Other cryptocurrencies that attempt to tame volatility through manipulation of monetary policy are really performing similar tasks as the Federal Reserve, so what will entice mainstream users must lay elsewhere. 

That’s where staking comes in and is ballooning in popularity. 

There are several draws to using DeFi and staking products, but the primary reason is the highly appealing yields — especially compared to vanilla legacy products like AAA bonds. With yields pushing 10 percent on many staking products (often handled entirely by an exchange or third-party for convenience), concerns over volatility in the underlying asset’s price can be tempered.  

For example, Fantom, a protocol-layer scalability platform with two mainnets (Opera & Xar), recently unveiled a new staking model for the Opera mainnet where validators are rewarded for running better hardware and engaging with the network. The incentive to contribute to the network’s security (by raising the proprietary “proof-of-importance” score) has produced weekly returns up to 10 percent. The more people that stake, the fewer rewards weighted per token staked, so in times of minimal staking by others, rewards can be even more lucrative. For example, with a reward pool of 500 million FTM tokens, the reward percentage is calculated based on across how many tokens that 500 million FTM reward is divided.  

Roughly 3.175 million FTM required to run a validator node, which equates to about $34,000 at current prices. 

Returns can vary drastically depending on delegation, the total amount staked across the network, and other dynamic factors, but the point is that high-yield returns are commonplace among staked tokens. 

For another example, consider the case of ATOMS (Cosmos) on Union Market. Users can earn up to 9.68 APR via delegated staking. Many of the leading Cosmos staking entities are VCs, with significant sums on the line, and are accruing returns at rates that outpace many traditional investment vehicles. 

As staking services become more streamlined, much of the underlying complexity of the delegation/lock-up mechanics will be abstracted away from the mainstream user. Ultimately, it will take more than high yields to pull in the mainstream to crypto, but it’s an appealing option for diversifying risk amid global uncertainty. 

Negative Yields & Global Tensions 

The global markets are flooded with cheap credit, which is not a secret. Just look at this incredible chart from the Fed. With so much cheap credit, yields across stable assets are plummeting, and investors are even willing to indulge in negative yields for products like long-term bonds. Strange times, indeed. 

Add in geopolitical uncertainty, from US-Iran to US-China to Hong Kong-China, and it’s not surprising that prominent investors and tech figures believe in the long-term viability of crypto assets. It may take years for stubborn legacy investors to join the (currently) wild west of crypto, but it seems like it’s only a matter of time. 

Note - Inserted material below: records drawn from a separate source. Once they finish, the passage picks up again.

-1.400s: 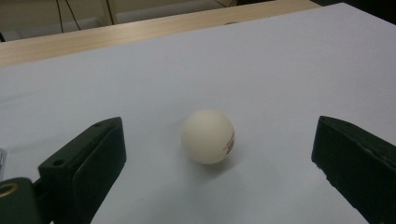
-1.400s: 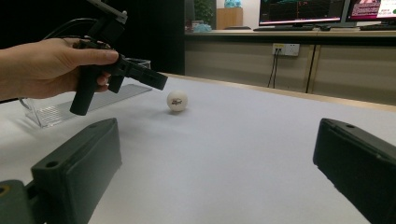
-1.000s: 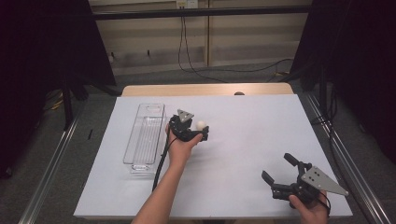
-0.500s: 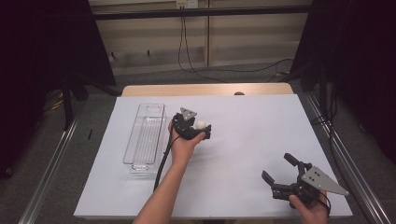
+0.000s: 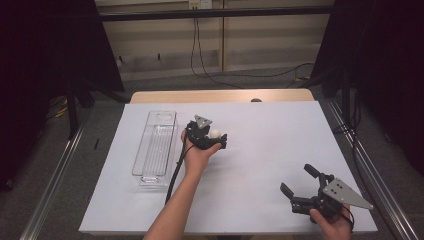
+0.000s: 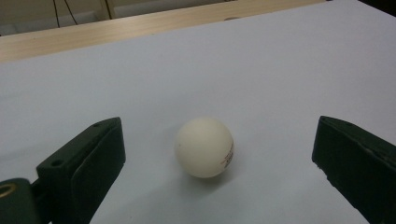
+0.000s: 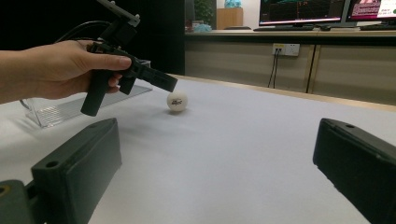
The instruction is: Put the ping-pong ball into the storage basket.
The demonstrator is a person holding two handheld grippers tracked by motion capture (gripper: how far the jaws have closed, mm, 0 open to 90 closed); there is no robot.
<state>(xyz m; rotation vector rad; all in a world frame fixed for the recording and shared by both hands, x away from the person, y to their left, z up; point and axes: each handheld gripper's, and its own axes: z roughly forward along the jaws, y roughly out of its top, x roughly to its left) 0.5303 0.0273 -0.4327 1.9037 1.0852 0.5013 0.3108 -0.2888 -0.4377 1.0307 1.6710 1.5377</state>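
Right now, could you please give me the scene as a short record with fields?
surface: white table
ball: white ball resting on the table, small print on its side
left gripper: left gripper open, jaws either side of the ball, not touching it
right gripper: right gripper open, holding nothing, at the near right of the table
tray: clear tray left of the left gripper; contents cannot be made out

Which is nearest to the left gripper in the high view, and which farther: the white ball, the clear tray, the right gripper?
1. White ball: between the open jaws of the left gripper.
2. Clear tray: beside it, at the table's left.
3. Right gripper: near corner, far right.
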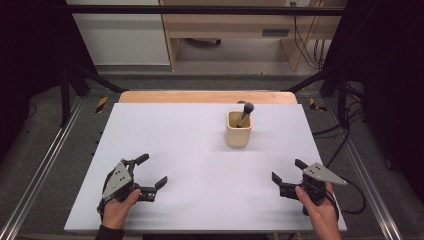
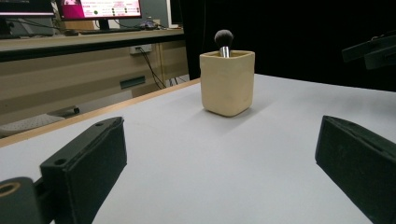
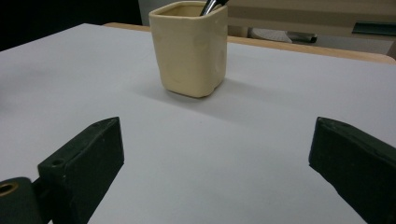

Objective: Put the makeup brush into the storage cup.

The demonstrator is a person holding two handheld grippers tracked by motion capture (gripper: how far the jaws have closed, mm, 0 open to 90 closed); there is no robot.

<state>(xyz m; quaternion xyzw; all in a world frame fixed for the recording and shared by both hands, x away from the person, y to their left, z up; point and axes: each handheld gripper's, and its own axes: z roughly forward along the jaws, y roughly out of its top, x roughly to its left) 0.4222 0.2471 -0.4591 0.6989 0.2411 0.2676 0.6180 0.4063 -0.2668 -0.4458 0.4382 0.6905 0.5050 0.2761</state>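
Note:
A cream square cup (image 1: 238,129) stands upright on the white table top (image 1: 190,150), right of centre and toward the back. A dark-bristled brush (image 1: 246,113) leans in it, head up. The cup (image 2: 227,82) with the brush (image 2: 223,42) sits ahead of my left gripper's jaws; the cup (image 3: 189,46) is also ahead in the right gripper view. My left gripper (image 1: 151,171) rests at the front left, open and empty. My right gripper (image 1: 287,170) rests at the front right, open and empty. Both are well short of the cup.
A wooden strip (image 1: 207,96) edges the table's far side. Beyond it stand a desk and cabinet (image 1: 230,30) with hanging cables. Black frame rails (image 1: 75,75) flank the table. A monitor (image 2: 100,8) sits on a desk in the left gripper view.

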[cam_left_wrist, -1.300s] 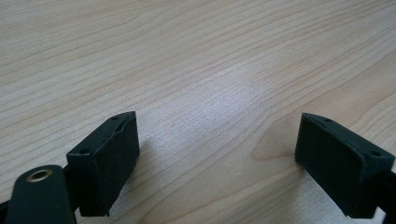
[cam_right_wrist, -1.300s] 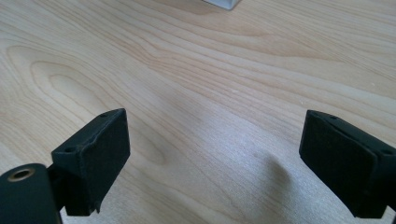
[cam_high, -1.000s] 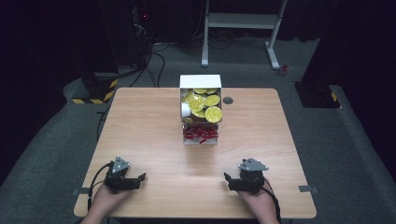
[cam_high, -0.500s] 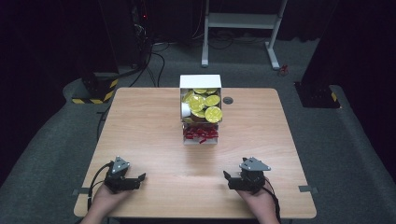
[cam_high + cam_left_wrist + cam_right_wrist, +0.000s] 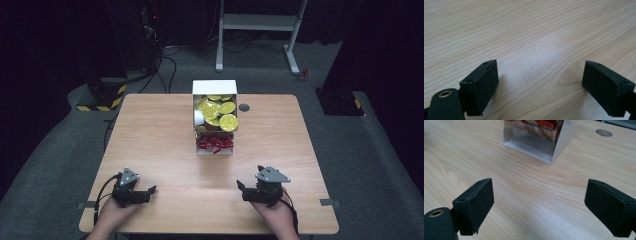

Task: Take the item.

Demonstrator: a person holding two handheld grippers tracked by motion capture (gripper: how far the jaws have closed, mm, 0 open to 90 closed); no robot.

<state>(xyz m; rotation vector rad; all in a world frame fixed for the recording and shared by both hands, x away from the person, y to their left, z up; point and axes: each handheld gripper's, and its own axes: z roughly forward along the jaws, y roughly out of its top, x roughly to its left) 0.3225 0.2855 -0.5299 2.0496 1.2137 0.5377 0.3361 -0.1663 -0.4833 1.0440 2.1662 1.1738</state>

Going back to projects like Fantom, high-yield investments layered with innovative technology can help developers craft scalable applications and interoperability tools (e.g., bonded tokens). Projecting a 2020 where value transfer has drastically reduced costs to the legacy system is a win-win for corporate treasuries, a notion that is not lost on major firms that lose tens of millions in the current settlement system. 

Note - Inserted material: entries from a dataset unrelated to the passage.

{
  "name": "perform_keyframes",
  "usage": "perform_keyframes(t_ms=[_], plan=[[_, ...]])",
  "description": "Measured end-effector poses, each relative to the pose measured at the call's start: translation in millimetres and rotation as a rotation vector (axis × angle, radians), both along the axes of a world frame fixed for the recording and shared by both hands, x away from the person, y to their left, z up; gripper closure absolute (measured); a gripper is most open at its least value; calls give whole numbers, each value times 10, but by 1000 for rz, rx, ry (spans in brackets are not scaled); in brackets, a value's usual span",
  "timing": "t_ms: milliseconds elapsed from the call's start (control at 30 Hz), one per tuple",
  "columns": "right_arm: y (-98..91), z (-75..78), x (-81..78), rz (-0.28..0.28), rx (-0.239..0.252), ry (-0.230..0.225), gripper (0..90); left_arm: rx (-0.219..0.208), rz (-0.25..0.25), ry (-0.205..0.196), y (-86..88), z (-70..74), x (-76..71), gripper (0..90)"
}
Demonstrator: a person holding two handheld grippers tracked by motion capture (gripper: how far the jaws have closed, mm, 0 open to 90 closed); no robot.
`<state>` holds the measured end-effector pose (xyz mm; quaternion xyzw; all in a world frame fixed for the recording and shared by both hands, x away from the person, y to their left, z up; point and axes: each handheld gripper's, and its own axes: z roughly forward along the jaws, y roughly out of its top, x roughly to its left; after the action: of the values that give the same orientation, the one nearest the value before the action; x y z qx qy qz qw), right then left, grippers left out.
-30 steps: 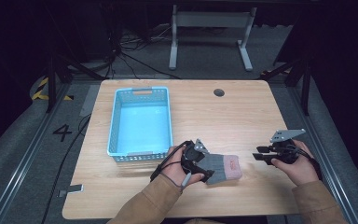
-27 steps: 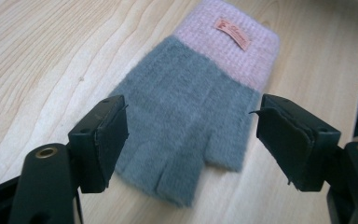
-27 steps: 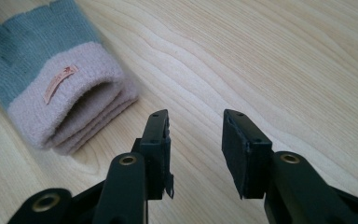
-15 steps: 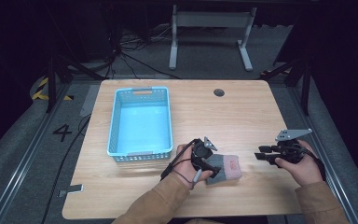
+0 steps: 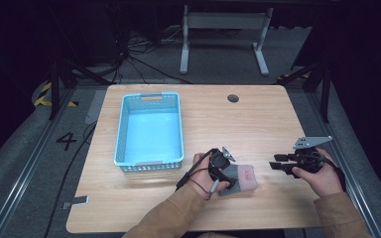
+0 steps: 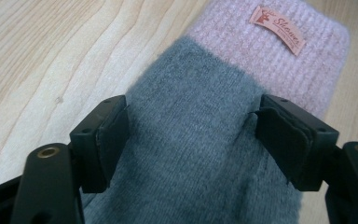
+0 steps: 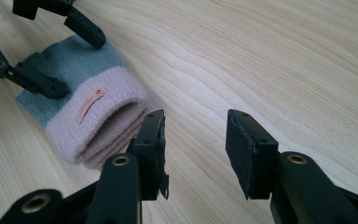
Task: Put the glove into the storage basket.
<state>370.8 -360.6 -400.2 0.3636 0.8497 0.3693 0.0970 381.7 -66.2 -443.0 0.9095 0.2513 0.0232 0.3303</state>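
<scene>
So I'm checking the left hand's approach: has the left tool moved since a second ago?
Yes. The left tool has shifted right, away from the blue basket, settling over the grey-and-pink knit item.

Both forearms wear tan sleeves [image 5: 178, 215]. The left gripper [image 6: 191, 135] has matte black, blocky jaws with brass-ringed screw holes, and a black cable [image 5: 191, 173] loops from its body. The right gripper [image 5: 276, 161] is black too, topped by a grey three-cornered plate [image 5: 311, 142].
</scene>
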Motion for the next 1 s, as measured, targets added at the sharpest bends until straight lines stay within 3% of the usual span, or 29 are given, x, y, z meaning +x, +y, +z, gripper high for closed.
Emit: perform_keyframes(t_ms=[367, 500, 867, 1000], plan=[[24, 0, -6, 16, 28, 11, 578, 42, 8, -31, -60, -46, -10, 242], [28, -1, -7, 12, 28, 13, 578, 64, 29, -60, -93, -60, -68, 251], [51, 0, -4, -5, 10, 9, 580, 90, 46, -58, -114, -46, -93, 323], [33, -3, -4, -11, 6, 1, 582, 92, 46, -63, -108, -32, -101, 413]])
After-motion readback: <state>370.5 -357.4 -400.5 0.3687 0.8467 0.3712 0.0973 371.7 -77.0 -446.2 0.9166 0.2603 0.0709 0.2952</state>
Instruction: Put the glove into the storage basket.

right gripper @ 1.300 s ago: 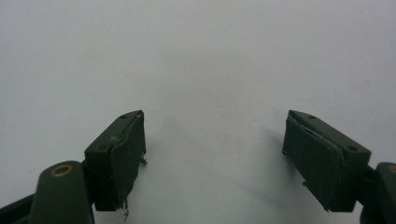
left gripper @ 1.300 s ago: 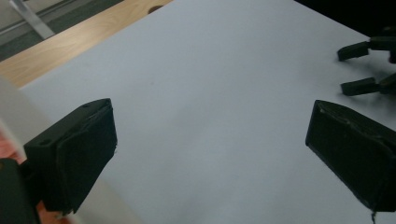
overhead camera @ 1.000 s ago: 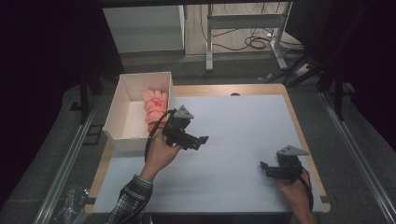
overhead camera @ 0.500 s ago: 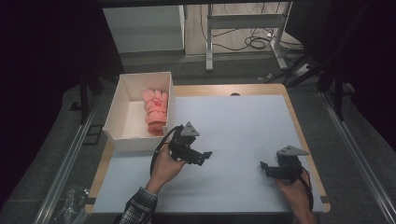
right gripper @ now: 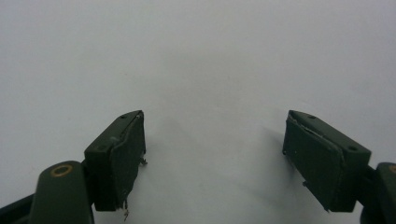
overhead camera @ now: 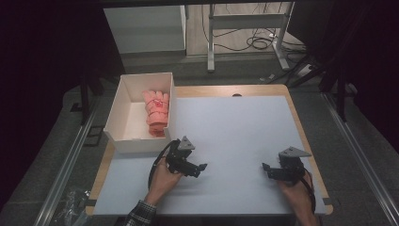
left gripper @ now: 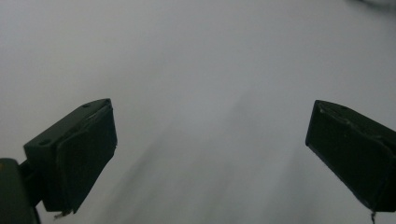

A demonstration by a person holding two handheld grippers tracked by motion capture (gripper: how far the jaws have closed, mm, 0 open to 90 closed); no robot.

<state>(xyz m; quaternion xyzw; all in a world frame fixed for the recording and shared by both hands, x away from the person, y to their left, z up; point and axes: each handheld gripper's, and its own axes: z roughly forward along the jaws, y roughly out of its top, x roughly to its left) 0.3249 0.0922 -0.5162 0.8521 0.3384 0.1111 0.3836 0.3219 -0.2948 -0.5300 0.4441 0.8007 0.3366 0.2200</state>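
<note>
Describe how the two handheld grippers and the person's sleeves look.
Both the left gripper and right gripper are black, each topped by a grey three-cornered plate. A black cable loops from the left one. Up close, the fingers are blocky dark slabs with flat pads and small screw holes. A plaid sleeve shows at the left wrist.

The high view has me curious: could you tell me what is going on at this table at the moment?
A person sits at a white table with a two-jaw gripper in each hand. The left gripper is low over the bare surface, just in front of a white box that holds folded pink cloth. The right gripper rests near the table's right edge. Both have their jaws open with nothing between them, so nothing is held at this moment.
</note>
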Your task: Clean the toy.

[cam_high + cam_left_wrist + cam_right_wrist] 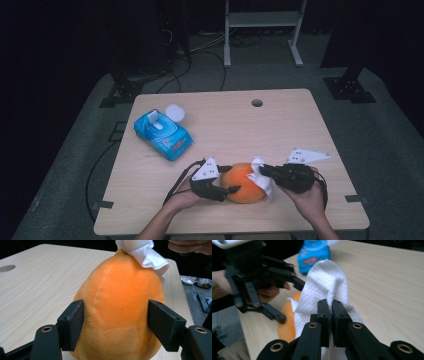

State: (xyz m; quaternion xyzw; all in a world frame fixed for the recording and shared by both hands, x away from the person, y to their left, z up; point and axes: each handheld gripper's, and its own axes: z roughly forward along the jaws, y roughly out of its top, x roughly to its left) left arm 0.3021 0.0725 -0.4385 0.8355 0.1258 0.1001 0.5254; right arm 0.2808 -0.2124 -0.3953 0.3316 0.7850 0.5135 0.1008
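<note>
- Near the front edge of the surface, the left hand-held gripper clamps the orange plush toy, a pad pressed on each side.
- Right hand-held gripper, jaws pinched together on a white wipe, lays it against the toy's right side.
- Farther back left lies a blue wipes pack.

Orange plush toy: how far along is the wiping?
Done: a white wipe is out of the blue wipe pack and clamped in the shut right tool. In hand: the left tool grips the orange plush toy on both sides, with the wipe pressed on its far end. Left: probably the rest of its surface; how much is wiped cannot be told.
</note>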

Nor is the concept lost on central banks. China clearly sees significant advantages in issuing its own digital currency, from putting a dent in the USD’s global hegemony to digital surveillance and faster settlement. The idea of central bank digital currencies is even being quietly discussed in Europe and the US too, albeit with much more ambiguity than China. 

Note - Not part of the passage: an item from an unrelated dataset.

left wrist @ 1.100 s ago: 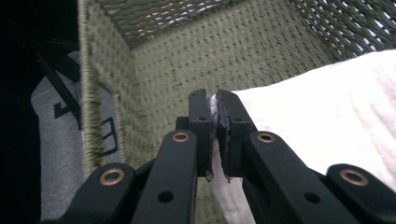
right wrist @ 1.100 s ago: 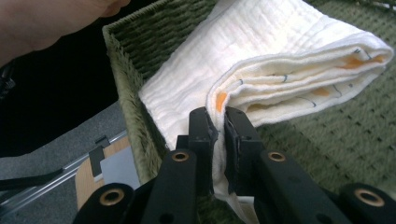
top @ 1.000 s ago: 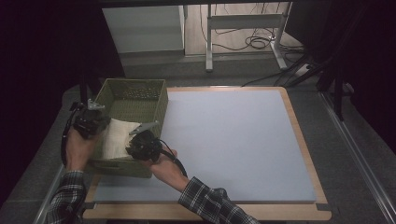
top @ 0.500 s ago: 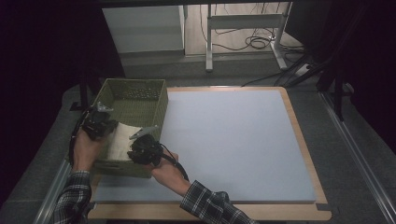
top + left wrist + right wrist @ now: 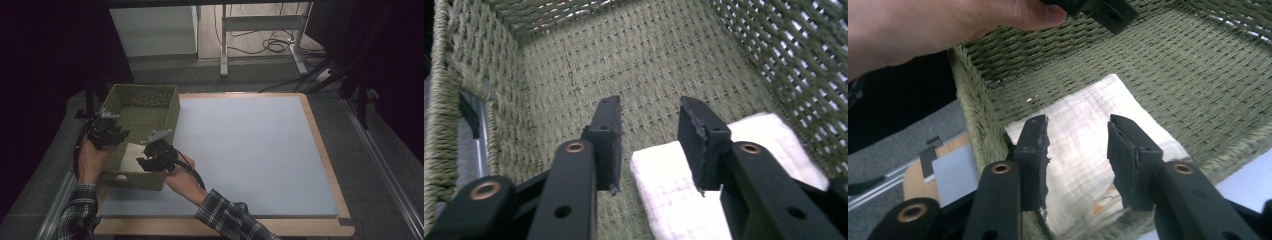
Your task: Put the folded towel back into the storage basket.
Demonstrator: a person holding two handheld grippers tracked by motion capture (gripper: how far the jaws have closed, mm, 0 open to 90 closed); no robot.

With global geopolitical tensions palpable, Nassim Taleb’s Antifragile becomes prescient. He would likely direct investors to find the fragilities, exploit them, and diversify the rest of a portfolio for robustness. Betting against banks typically pays out well, as they bust regularly, so cryptocurrencies may offer the alternative that helps fortify a portfolio without sacrificing yield. 

Perhaps not, and only time will tell, but the sudden rise in DeFi products and staking is clearly happening for a reason — whether we are aware of what it is or not.